Tor and the BEAST SSL attack
Today, Juliano Rizzo and Thai Duong presented a new attack on TLS <= 1.0 at the Ekoparty security conference in Buenos Aires. Let's talk about how it works, and how it relates to the Tor protocol.
Short version: Don't panic. The Tor software itself is just fine, and the free-software browser vendors look like they're responding well and quickly. I'll be talking about why Tor is fine; I'll bet that the TBB folks will have more to say about browsers sometime soon.
There is some discussion of the attack and responses to it out there already, written by seriously smart cryptographers and high-test browser security people. But I haven't seen anything out there yet that tries to explain what's going on for people who don't know TLS internals and CBC basics.
So I'll do my best. This blog post also assumes that I understand the attack. Please bear with me if I'm wrong about that.
Thanks to the authors of the paper for letting me read it and show it to other Tor devs. Thanks also to Ralf-Philipp Weinmann for helping me figure the analysis out.
How the attack works: Basic background
This writeup assumes that you know a little bit of computer stuff, and you know how xor works.
Let's talk about block ciphers, for starters. A block cipher is a cryptographic tool that encrypts a small chunk of plaintext data into a same-sized chunk of encrypted data, based on a secret key.
In practice, you want to encrypt more than just one chunk of data with your block cipher at a time. What do you do if you have a block cipher with a 16-byte block (like AES), when you need to encrypt a 256-byte message? When most folks first consider this problem, they say something like "Just split the message into 16-byte chunks, and encrypt each one of those." That's an old idea (it's called ECB, or "electronic codebook"), but it has some serious problems. Most significantly, if the same 16-byte block appears multiple times in the plaintext, the ciphertext will also have identical blocks in the same position. The Wikipedia link above has a cute demonstration of this.

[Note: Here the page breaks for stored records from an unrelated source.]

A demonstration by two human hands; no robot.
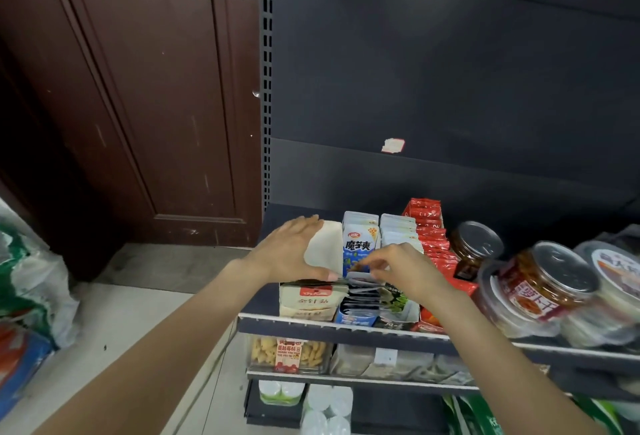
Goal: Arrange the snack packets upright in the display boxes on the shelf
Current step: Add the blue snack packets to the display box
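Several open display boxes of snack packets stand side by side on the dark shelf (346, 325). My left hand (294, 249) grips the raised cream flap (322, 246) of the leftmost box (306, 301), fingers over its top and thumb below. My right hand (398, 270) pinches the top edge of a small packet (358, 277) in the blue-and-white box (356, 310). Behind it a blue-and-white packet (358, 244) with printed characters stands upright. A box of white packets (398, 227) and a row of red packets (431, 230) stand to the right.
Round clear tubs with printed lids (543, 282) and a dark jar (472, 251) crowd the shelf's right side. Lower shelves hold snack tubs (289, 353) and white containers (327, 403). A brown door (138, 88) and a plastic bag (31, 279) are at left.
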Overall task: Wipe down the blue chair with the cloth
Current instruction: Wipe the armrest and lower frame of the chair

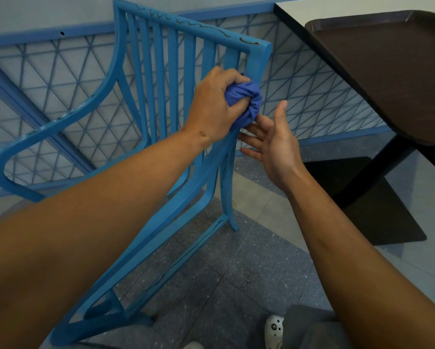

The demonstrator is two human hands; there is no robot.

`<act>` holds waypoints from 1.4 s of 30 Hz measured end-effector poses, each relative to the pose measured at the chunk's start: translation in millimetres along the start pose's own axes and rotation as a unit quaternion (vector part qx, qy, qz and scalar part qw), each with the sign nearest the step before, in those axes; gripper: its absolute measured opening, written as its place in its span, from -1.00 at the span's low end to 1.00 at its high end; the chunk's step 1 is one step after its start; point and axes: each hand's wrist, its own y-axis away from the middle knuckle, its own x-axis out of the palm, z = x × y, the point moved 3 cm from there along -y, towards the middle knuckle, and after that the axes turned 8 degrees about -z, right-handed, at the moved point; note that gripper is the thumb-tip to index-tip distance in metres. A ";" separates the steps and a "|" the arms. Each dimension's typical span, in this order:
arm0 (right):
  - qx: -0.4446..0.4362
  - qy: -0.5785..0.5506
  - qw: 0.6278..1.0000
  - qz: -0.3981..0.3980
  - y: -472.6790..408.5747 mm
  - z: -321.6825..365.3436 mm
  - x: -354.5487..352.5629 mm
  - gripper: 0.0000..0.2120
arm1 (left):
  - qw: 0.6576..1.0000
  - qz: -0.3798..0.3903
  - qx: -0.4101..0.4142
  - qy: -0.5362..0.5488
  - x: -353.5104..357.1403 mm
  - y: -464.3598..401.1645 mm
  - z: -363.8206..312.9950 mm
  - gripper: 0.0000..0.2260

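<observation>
While your right hand (pixel 271 144) hangs released, fingers straight and spread just under the cloth (pixel 246 102), your left hand (pixel 216 104) clenches that bunched cloth against the chair (pixel 158 79) at its back's right post (near the top corner). Beyond, a dark tray (pixel 392 69) sits on the surface (pixel 294 11).

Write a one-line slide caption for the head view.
Left hand presses bunched cloth against blue chair back post; right hand open beside it.
</observation>
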 end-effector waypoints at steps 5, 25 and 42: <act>0.023 -0.046 0.999 -0.014 0.2 -3.2 -0.5 -0.22 | 0.998 0.054 -0.035 0.006 -5.0 32.0 22.2 -0.82; -0.003 0.040 0.999 -0.031 21.5 -13.2 7.1 -0.24 | 0.982 0.172 -0.050 -0.059 -39.6 93.9 46.1 -0.83; -0.011 0.058 0.998 -0.015 18.4 -19.2 4.8 -0.24 | 0.978 0.179 -0.087 -0.055 -34.3 87.9 43.7 -0.90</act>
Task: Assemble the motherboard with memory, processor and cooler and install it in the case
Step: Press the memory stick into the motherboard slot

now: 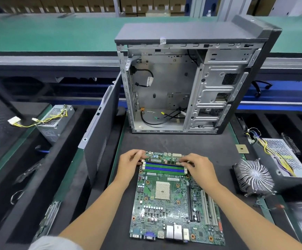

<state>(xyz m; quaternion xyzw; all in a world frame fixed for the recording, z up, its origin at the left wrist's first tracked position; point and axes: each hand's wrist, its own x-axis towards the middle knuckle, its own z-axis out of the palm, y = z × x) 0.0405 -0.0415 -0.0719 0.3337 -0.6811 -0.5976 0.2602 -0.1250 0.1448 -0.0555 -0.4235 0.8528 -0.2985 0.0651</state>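
Both hands work the far edge of the board (175,201): the left hand (128,164) and right hand (198,167) each pinch one end of a memory stick (162,161), holding it over the far slot. It does not look seated yet. The socket (163,191) at the board's middle lies bare; the processor (242,148) and cooler (254,177) wait to the board's right, and the case (191,83) stands open beyond it, without a board. Most of the job remains.
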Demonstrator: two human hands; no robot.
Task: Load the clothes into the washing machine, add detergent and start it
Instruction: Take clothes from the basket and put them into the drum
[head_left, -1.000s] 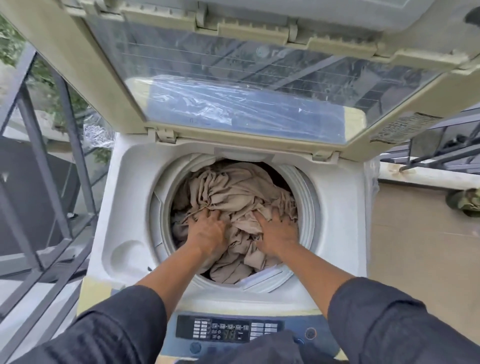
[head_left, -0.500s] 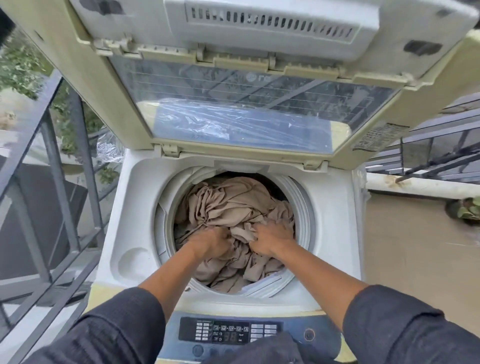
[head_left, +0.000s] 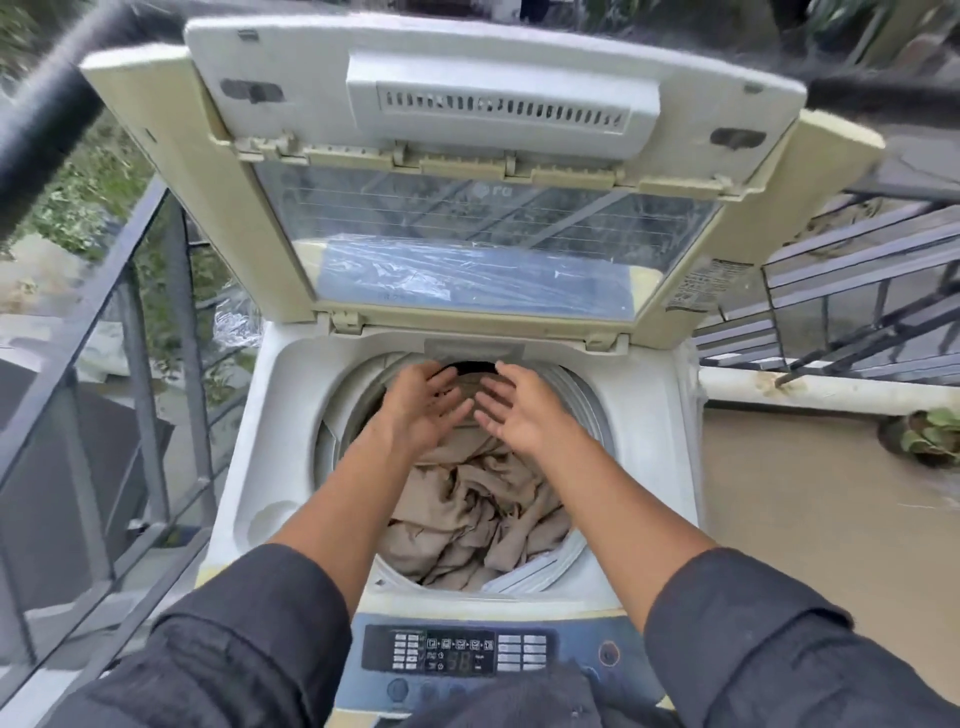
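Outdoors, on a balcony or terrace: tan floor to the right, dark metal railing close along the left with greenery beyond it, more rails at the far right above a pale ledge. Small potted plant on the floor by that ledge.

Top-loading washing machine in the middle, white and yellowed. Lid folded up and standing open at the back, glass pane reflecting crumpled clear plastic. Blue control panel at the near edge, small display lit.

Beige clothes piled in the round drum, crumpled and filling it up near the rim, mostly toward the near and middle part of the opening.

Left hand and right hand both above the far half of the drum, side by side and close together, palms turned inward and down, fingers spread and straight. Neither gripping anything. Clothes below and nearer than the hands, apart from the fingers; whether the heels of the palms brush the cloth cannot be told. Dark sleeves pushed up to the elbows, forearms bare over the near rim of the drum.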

Okay, so nobody reasonable uses ECB. Some people, though, do use a mode called CBC, or "Cipher Block Chaining." With CBC, when you want to encrypt a message, you start your ciphertext message with a single extra random block, or IV ("initialization vector"). Now, when you go to encrypt each plaintext block to get its ciphertext block, you first xor the plaintext with the previous ciphertext. (So you xor the IV with the first plaintext block, encrypt that, and output it. Then you xor that ciphertext block with the second plaintext block, encrypt that, output it, and so on. The Wikipedia page has pretty good examples and illustrations here too.)

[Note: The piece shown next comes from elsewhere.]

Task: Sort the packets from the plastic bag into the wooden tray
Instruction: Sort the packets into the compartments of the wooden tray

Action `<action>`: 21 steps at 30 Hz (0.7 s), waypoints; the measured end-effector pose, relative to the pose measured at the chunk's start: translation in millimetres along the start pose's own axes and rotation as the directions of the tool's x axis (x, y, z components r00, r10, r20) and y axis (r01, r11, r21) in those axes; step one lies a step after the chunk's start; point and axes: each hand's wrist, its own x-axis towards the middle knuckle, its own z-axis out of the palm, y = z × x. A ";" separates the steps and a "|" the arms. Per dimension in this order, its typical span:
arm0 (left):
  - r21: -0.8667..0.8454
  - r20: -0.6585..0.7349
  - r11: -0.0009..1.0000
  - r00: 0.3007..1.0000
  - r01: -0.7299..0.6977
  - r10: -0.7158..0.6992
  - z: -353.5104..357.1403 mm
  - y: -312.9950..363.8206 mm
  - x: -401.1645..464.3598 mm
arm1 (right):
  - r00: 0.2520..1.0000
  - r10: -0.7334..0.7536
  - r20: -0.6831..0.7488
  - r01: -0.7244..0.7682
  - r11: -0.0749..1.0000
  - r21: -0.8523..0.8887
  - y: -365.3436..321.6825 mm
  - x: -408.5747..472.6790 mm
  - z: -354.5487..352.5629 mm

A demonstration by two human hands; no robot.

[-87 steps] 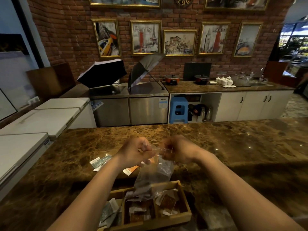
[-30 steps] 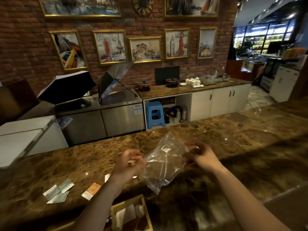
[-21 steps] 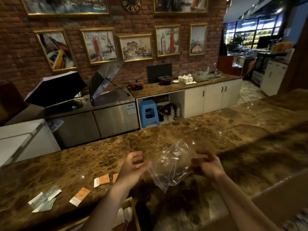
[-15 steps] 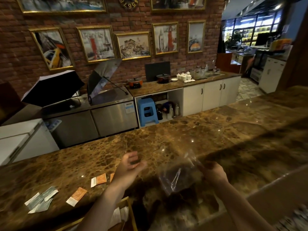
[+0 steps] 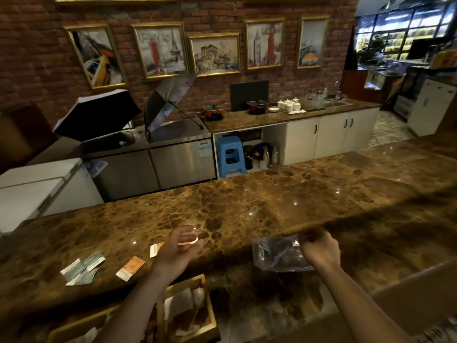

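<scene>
1. The plastic bag [image 5: 278, 254] now lies low on the marble counter [image 5: 247, 201], to the right of the wooden tray [image 5: 209, 303]. Half a second ago it hung crumpled in the air, and a second ago it was stretched between both hands.
2. Only the right hand [image 5: 320, 250] has it now. Its fingers are curled over the bag's upper right corner, knuckles up and forearm running back toward the lower right edge.
3. The left hand [image 5: 179, 251] has let go of the bag since then. It hovers above the counter just beyond the tray, palm turned inward and fingers spread and relaxed, holding nothing.
4. The view has swung back toward the left compared with the earlier frames, so more of the tray shows along the bottom edge.
5. Loose packets lie on the counter left of and beyond the tray: an orange packet [image 5: 130, 268], a grey-green cluster [image 5: 82, 268] farther left, and another orange packet [image 5: 156, 249] partly behind the left hand.
6. White and brown packets [image 5: 181, 303] sit in the tray's right compartment.
7. The tray is cut off by the bottom edge and crossed by the left forearm; its left compartments are dim and hard to read.
8. Whether anything remains inside the bag cannot be told, as the film is clear and blurred.
</scene>
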 end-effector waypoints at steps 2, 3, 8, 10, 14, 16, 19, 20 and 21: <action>0.022 -0.032 1.000 0.999 0.007 -0.006 -14.8 -10.4 -5.5 | 0.991 -0.092 0.101 0.091 0.996 0.013 -9.0 -4.5 14.0; 0.029 -0.043 0.999 0.999 0.018 -0.017 -21.6 -15.2 -8.1 | 0.979 -0.143 0.148 0.139 0.990 0.033 -13.9 -7.8 20.3; 0.106 -0.102 0.994 0.994 0.035 -0.024 -62.8 -35.1 -29.0 | 0.881 -0.347 0.322 0.349 0.936 0.051 -47.5 -37.5 60.6; 0.162 -0.146 0.987 0.989 0.009 0.015 -81.5 -47.5 -38.4 | 0.821 -0.408 0.400 0.432 0.901 0.033 -58.9 -50.1 79.2; 0.277 -0.150 0.961 0.987 -0.014 0.057 -113.6 -71.8 -59.9 | 0.695 -0.485 0.531 0.554 0.832 0.035 -80.4 -84.2 110.0; 0.336 -0.145 0.942 0.989 0.012 0.039 -123.9 -79.9 -70.1 | 0.655 -0.494 0.572 0.604 0.797 -0.003 -88.2 -101.1 123.5; 0.397 -0.119 0.916 0.993 0.056 -0.009 -133.0 -86.7 -85.0 | 0.589 -0.538 0.603 0.694 0.719 -0.036 -94.3 -124.8 141.5; 0.427 -0.104 0.902 0.994 0.064 -0.021 -133.9 -88.2 -89.2 | 0.575 -0.540 0.614 0.713 0.699 -0.053 -96.0 -132.4 146.0; 0.465 -0.093 0.883 0.995 0.063 -0.022 -134.9 -90.0 -93.3 | 0.563 -0.537 0.628 0.727 0.683 -0.067 -98.0 -140.1 150.6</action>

TLS and its earlier incarnation, SSL, are the encryption protocols that many applications, including Tor, use to send streams of encrypted data. They use CBC mode for most of their block ciphers. Unfortunately, before TLS version 1.1, they made a bad mistake. Instead of using a new random IV for every TLS message they sent, they used the ciphertext of the last block of the last message as the IV for the next message.
Here's why that's bad. The IV is not just supposed to be random-looking; it also needs to be something that an attacker cannot predict. If I know that you are going to use IV x for your next message, and I can trick you into sending a message that starts with a plaintext block of [(NOT x) xor y], then you will encrypt y for me.

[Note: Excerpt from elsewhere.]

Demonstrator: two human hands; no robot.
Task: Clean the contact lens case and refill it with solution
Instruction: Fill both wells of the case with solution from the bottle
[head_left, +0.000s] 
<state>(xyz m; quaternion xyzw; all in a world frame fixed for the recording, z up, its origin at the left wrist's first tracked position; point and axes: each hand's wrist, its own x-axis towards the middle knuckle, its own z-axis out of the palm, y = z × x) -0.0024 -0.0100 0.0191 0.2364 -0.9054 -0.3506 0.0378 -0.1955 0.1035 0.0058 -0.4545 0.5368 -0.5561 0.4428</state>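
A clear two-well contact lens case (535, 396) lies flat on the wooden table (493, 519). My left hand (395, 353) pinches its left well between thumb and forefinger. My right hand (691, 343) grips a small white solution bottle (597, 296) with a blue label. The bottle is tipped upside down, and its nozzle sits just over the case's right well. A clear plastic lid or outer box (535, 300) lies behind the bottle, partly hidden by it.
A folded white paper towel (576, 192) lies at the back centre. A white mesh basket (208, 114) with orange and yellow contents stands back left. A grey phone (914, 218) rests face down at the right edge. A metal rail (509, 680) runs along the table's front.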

That doesn't sound too bad. But Wei Dai and Gregory V. Bard both found ways to exploit this to learn whether a given ciphertext block corresponds to a given plaintext. The attacker makes the user encrypt C' xor p, where p is the guessed plaintext and C' is the ciphertext block right before where the attacker thinks that plaintext was. If the attacker guessed right, then the user's SSL implementation outputs the same ciphertext as it did when it first encrypted that block.
And even that doesn't sound too bad, even in retrospect. In order to mount this attack, an adversary would need to be watching your internet connection, and be able to force you to start your next TLS record with a given string of his choice, and be able to guess something sensitive that you said earlier, and guess which part of your TLS stream might have corresponded to it.
Nevertheless, crypto people implemented workarounds. Better safe than sorry! In version 1.1 of the TLS protocol, every record gets a fresh IV, so the attacker can't know the IV of the next message in advance. And OpenSSL implemented a fix where, whenever they're about to send a TLS record, they send an empty TLS record immediately before, and then send the record with the message in it. The empty TLS record is enough to make the CBC state change, effectively giving the real message a new IV that the attacker can't predict.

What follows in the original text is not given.